Looking back I think that I myself was possessed by a devil which knew exactly what it was about. Blood sacrifice and fireworks are unnecessary when there is an eager human spirit ready to give a temporary home. To break him at any cost was what I wanted, to have him gibbering the truth of the gold and his reason for murder.
The dinghy was nearer in than I thought, riding just off a peninsula of the terrace. Marrin had anchored none too soon. I swam along the angle between rock and mud like a Severn lamprey seeking blood to suck until with two good kicks I could reach the mooring. The mysterious jerk on the rope produced some startled movement on board which then quietened down.
With hands and knees grasping the stem and out of sight, I put head and shoulders over the bows dressed exactly as I was when he tried to kill me and remained perfectly still. He was standing in the stern looking for the inlet. When he turned round and saw me, he stared, frozen. Then he tried to fend off this motionless phantom with movements of the arms as if he were swimming or clearing a mist of smoke before the eyes. Not surprisingly the dinghy tipped – if I helped it at all it was accidental – and he went overboard with a coughing yell, crashing his head on the outcrop of rock, just underwater, which had allowed my approach. The ebb caught him and swept him away from the boat, and he was on his way down-channel with any carcases and timber which the Severn had gathered to itself since morning.
I heard no more of him and saw nothing. I should have expected Marrin, considering his intimacy with spirits, at least to try to talk to my uneasy ghost instead of panicking. I hoped he would be swept ashore on the sands of the Noose. God knows I did not want him dead, for you cannot interrogate the dead.
My first intention was to swim ashore below Hock Cliff regardless of the difficulty of ever regaining the opposite bank till daylight, and to leave the dinghy as it was and at anchor; but the speed with which Marrin had been swept away was terrifying and only my hand on the gunwale prevented me from following. So I climbed on board, shipping a good deal of water, and started the engine which would not hold us against the tide but allowed me to ease the boat into the shore of the Noose not too far down. Then I gave it a shove and sent it spinning on its way to the sea. I wished there to be no awkward mystery about Marrin’s death. More charitably, I hoped the dinghy might be of use to him if both were stuck on the same sandbank.
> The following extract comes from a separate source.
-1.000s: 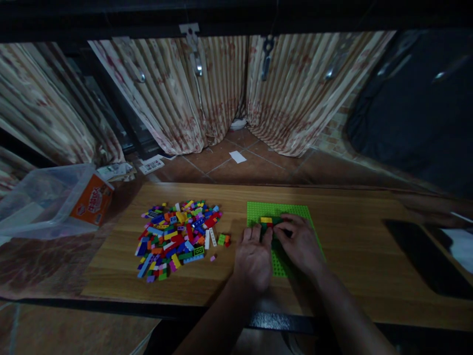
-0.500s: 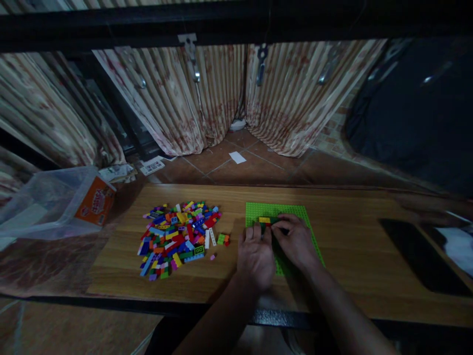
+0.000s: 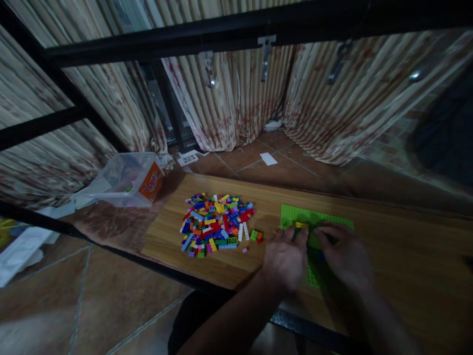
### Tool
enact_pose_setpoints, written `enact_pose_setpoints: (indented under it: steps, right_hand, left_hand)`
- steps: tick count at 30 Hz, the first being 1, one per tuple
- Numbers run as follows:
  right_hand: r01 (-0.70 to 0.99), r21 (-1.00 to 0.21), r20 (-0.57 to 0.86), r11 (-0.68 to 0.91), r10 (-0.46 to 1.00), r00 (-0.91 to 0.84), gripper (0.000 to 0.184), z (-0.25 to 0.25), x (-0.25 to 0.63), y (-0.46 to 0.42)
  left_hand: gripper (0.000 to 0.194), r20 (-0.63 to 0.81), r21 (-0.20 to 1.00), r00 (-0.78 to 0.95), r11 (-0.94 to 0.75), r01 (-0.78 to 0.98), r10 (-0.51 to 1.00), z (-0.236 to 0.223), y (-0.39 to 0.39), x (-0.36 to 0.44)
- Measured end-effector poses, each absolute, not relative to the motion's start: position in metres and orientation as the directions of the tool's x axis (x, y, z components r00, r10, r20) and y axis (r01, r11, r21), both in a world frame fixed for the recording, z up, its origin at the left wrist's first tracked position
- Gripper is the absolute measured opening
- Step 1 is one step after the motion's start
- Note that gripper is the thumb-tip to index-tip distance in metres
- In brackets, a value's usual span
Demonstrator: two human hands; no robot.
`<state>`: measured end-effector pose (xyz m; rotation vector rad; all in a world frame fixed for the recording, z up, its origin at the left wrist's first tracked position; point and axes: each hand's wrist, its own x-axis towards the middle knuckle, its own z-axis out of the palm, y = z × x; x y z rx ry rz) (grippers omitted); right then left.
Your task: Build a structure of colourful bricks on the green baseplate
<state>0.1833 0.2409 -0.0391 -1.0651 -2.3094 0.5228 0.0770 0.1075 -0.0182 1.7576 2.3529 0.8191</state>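
Note:
A green studded baseplate lies on the wooden table under both hands. On it sits a small cluster of building bricks, with a yellow brick on top and bits of red and dark green beside it. My left hand rests over the plate's left side, its fingers closed against that cluster. From the right, my right hand pinches at a dark green brick close to the yellow one; the fingertips are partly blurred. Below the right fingers a blue brick shows on the plate.
To the left, a heap of mixed building bricks covers part of the wooden table. A green and red-orange brick piece lies between heap and plate. Past the table's left end stands a clear plastic bin with an orange label. Curtains hang behind.
The view has swung left and tilted, so everything appears shifted right. My right fingers have drawn slightly away from the yellow brick. My left hand stays at the bricks.

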Motion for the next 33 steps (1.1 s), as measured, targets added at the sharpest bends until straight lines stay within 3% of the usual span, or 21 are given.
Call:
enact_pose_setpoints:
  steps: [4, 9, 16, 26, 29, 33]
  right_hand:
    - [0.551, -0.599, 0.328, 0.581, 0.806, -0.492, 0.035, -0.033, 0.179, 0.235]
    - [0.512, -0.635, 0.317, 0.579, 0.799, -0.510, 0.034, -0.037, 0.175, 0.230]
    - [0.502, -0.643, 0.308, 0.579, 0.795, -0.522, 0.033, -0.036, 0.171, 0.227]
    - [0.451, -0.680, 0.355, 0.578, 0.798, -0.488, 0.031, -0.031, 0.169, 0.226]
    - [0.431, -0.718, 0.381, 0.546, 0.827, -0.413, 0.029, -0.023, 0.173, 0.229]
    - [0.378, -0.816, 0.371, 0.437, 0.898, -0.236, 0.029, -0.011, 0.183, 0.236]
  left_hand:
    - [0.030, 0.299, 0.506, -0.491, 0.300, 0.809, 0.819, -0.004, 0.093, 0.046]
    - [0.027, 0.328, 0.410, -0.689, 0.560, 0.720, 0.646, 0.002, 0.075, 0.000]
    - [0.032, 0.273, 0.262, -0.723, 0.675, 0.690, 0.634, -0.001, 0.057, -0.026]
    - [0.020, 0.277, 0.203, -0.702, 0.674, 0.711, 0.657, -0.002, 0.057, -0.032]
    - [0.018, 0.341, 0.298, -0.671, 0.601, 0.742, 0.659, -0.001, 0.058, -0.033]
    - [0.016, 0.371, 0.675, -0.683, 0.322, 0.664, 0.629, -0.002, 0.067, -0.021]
I now had to return to Bullo and recover my clothes. It was a long and wearisome plod over the Severn’s special mixture of mud and sand until I reached the seawall of the Awre peninsula. I was not as cold as on the night of my escape, but it was essential not to be seen. Fortunately it was near midnight in a world emptied of men and I disturbed nothing but sheep while walking along the river to the copse and my baby pill. When I had changed I did not take the lane under the embankment, which was much too close to the cottages, but climbed directly up and over the railway. There, carrying my bundle, I must have been seen against the skyline by some gardener or fisherman trying to forecast the next day’s weather by inspecting the sky instead of going to bed.
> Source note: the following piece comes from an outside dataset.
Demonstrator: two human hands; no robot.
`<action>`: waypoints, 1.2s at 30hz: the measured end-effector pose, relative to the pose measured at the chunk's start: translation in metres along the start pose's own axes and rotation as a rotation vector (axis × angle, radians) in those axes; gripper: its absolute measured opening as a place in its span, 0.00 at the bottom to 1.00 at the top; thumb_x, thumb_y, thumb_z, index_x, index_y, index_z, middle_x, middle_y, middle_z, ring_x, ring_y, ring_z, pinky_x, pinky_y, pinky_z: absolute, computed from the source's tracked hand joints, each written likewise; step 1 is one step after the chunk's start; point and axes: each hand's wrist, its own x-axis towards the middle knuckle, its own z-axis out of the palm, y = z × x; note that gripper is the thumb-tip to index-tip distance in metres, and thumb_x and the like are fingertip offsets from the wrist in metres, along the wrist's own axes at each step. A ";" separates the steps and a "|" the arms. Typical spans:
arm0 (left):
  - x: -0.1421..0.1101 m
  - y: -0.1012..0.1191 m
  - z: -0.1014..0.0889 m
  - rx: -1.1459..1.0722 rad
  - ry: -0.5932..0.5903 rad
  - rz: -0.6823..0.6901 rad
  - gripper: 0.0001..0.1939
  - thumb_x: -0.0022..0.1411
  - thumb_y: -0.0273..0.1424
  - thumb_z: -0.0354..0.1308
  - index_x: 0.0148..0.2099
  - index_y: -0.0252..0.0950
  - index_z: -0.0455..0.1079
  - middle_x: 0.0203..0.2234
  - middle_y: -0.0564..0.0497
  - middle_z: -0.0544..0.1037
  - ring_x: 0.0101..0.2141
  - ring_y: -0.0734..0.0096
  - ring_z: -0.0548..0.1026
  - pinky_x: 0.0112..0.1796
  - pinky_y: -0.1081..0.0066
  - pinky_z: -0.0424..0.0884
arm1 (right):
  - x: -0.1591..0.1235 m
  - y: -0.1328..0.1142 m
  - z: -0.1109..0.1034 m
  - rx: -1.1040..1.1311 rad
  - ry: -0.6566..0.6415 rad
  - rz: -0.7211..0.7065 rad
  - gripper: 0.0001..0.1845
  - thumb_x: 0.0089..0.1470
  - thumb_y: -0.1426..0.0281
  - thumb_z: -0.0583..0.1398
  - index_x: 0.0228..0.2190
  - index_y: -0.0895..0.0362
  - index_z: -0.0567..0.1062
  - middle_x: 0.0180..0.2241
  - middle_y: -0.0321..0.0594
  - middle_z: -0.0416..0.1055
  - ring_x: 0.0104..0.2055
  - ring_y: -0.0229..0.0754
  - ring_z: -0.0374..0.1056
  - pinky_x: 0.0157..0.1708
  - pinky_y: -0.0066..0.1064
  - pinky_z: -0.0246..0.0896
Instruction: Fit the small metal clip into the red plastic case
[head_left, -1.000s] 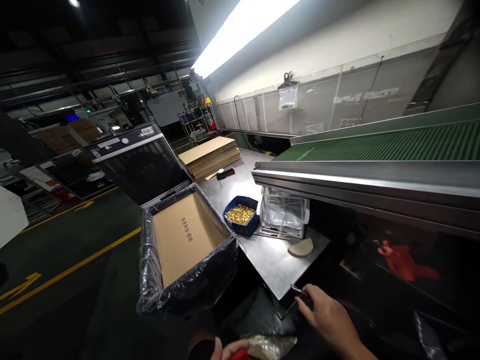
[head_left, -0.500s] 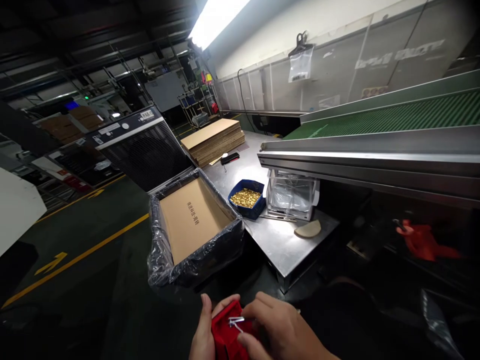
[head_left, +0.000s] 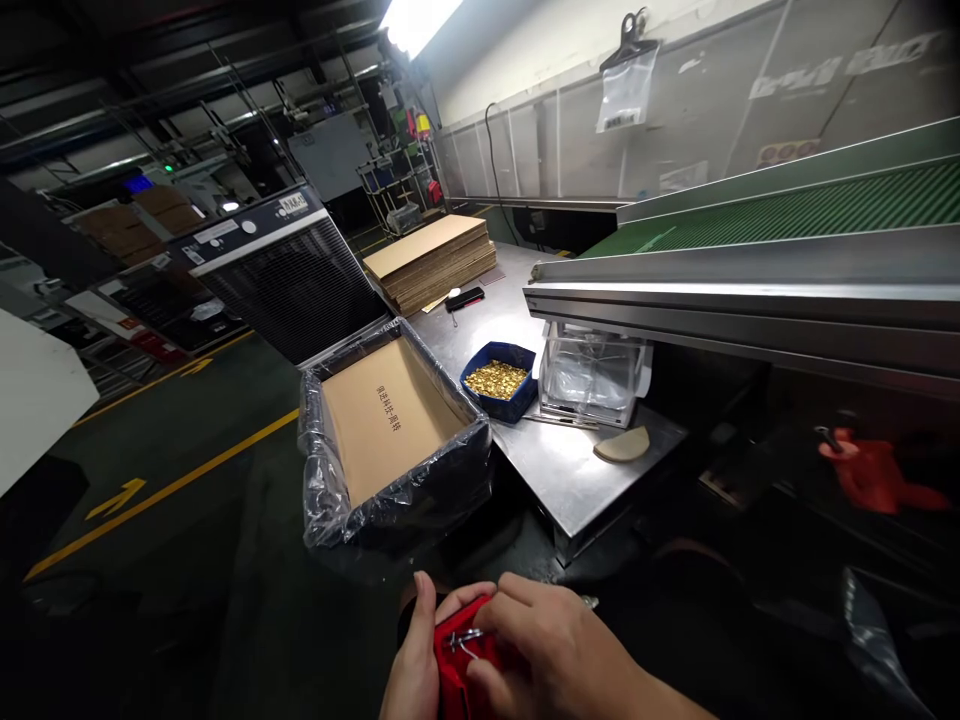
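At the bottom middle of the head view, my left hand (head_left: 414,668) is wrapped round a small red object (head_left: 454,660). My right hand (head_left: 551,655) lies over its right side, thumb and fingers pinching a thin metal piece (head_left: 466,638) against the red object. Both hands are held low, in front of the steel table (head_left: 570,480) and below the plastic-lined carton (head_left: 390,425).
On the table stand a blue tray of small brass parts (head_left: 499,378), a clear plastic box (head_left: 592,375), a tan pad (head_left: 622,446), a black device (head_left: 465,297) and a stack of flat cardboard (head_left: 431,260). A green conveyor (head_left: 787,215) overhangs at right. A dark machine (head_left: 277,280) stands left.
One second ago my right hand reached to a metal piece at the table's front edge. It has come back to the red object, which my left hand has raised into view.
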 end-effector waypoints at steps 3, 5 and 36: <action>-0.002 0.001 0.004 0.019 -0.067 -0.026 0.34 0.64 0.56 0.53 0.56 0.31 0.71 0.36 0.40 0.84 0.39 0.50 0.83 0.44 0.56 0.77 | -0.001 0.002 0.000 -0.025 0.012 -0.050 0.08 0.41 0.75 0.65 0.28 0.56 0.74 0.24 0.32 0.69 0.25 0.34 0.64 0.22 0.26 0.55; -0.002 0.000 0.007 0.022 -0.101 -0.048 0.33 0.66 0.54 0.53 0.57 0.31 0.71 0.36 0.40 0.84 0.39 0.50 0.83 0.45 0.56 0.77 | -0.001 0.003 -0.002 -0.012 -0.003 -0.066 0.06 0.43 0.75 0.65 0.28 0.56 0.74 0.24 0.31 0.68 0.25 0.33 0.63 0.22 0.26 0.54; -0.009 -0.003 0.026 -0.009 -0.105 -0.139 0.39 0.65 0.59 0.46 0.59 0.29 0.70 0.36 0.39 0.85 0.39 0.49 0.83 0.45 0.56 0.77 | -0.006 -0.003 -0.025 -0.062 -0.046 -0.022 0.03 0.47 0.72 0.65 0.29 0.55 0.76 0.25 0.33 0.70 0.24 0.34 0.64 0.22 0.28 0.54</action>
After I had crossed the main road, the journey was easy enough: up a farm track and then a footpath with only a mile to go before I was safely under the oaks in one of the thickest parts of the Forest. There I became hopelessly confused, for there were rides and tracks in all directions and few visible stars to help. I should have been out till dawn if I had not crossed my usual path to Broom Lodge at a spot where I could recognise it.
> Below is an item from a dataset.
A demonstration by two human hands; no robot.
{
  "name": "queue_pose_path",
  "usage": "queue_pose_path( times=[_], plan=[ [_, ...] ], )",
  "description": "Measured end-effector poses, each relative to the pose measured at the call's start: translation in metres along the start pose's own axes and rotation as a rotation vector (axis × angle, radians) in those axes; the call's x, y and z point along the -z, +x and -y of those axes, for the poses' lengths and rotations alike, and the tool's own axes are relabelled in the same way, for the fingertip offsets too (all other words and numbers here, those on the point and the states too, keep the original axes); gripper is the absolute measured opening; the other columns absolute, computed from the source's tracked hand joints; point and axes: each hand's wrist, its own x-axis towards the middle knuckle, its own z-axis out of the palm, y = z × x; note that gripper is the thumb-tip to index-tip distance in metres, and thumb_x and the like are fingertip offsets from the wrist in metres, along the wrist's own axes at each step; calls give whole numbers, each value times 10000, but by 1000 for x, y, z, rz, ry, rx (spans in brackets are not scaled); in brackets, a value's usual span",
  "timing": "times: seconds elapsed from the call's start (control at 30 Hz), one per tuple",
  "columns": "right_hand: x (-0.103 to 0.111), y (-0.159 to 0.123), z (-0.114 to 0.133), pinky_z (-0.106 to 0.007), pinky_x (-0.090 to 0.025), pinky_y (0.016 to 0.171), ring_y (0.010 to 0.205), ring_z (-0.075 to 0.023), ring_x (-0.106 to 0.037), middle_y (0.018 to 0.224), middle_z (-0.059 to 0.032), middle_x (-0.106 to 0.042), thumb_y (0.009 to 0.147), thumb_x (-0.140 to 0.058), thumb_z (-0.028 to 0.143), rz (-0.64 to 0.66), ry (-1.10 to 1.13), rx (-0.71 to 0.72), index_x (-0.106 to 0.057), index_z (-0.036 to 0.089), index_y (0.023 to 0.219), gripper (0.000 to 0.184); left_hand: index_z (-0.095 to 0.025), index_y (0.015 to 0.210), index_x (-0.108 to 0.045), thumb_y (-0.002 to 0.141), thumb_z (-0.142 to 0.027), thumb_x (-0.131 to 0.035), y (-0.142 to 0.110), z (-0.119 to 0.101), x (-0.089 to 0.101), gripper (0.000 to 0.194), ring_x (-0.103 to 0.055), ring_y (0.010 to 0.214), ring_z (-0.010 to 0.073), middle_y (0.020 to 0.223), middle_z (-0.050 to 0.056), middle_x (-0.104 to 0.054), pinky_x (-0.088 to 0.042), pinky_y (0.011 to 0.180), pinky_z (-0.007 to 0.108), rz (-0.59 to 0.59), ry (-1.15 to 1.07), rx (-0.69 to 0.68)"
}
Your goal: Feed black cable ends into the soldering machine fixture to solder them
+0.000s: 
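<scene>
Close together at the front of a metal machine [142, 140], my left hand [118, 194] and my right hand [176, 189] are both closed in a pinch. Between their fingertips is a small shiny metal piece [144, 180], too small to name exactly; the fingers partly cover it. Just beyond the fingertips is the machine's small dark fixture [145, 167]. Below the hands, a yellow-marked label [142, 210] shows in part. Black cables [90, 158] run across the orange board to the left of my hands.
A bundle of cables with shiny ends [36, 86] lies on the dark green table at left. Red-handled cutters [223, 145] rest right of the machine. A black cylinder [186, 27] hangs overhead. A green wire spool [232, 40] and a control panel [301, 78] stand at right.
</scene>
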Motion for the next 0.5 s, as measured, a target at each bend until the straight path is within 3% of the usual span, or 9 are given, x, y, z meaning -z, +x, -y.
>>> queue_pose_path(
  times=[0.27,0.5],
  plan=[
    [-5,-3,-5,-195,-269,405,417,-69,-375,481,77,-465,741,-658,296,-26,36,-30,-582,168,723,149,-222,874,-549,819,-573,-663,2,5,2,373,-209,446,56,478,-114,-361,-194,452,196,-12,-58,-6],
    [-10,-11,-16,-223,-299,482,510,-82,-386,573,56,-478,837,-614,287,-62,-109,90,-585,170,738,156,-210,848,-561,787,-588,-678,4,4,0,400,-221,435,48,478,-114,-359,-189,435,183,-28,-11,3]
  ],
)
I entered my den at first light, dead tired and unable to start out again if I had wished. I ate whatever was handy and turned in. News of the major’s burglary could wait. It seemed likely to fail and was futile. Even if the cauldron were proved to be of great antiquity I had no longer any hope of finding the barbaric hoard from which it had come.
In the late afternoon I set out for an evening visit to the sapling stump, keeping up my usual precautions since the hasty gulpings of the Severn might have rejected Marrin as indigestible and thrown him up on shore. I did not expect any message at all from the major. The pessimism of melancholy inclined me to believe that by this time he would have been handed over to the police or – if the commune wished to keep the scandal in the family – be locked up in disgrace pending Marrin’s return.
Half an hour after I was settled in cover a very thoughtful Denzil appeared. He had evidently made several visits in the hope of finding me.
‘At last! At last!’ he exclaimed.
‘Did you pull it off?’
‘Yes, yes!’ – success no longer seemed to interest him – ‘Simeon has disappeared. I hope … I hope … What did you see?’
‘I saw him leave Bullo Pill in his dinghy and go down on the ebb. That was all. Hasn’t he come back?’
I was keeping the full story to myself. The major knew too much already and was naturally apprehensive.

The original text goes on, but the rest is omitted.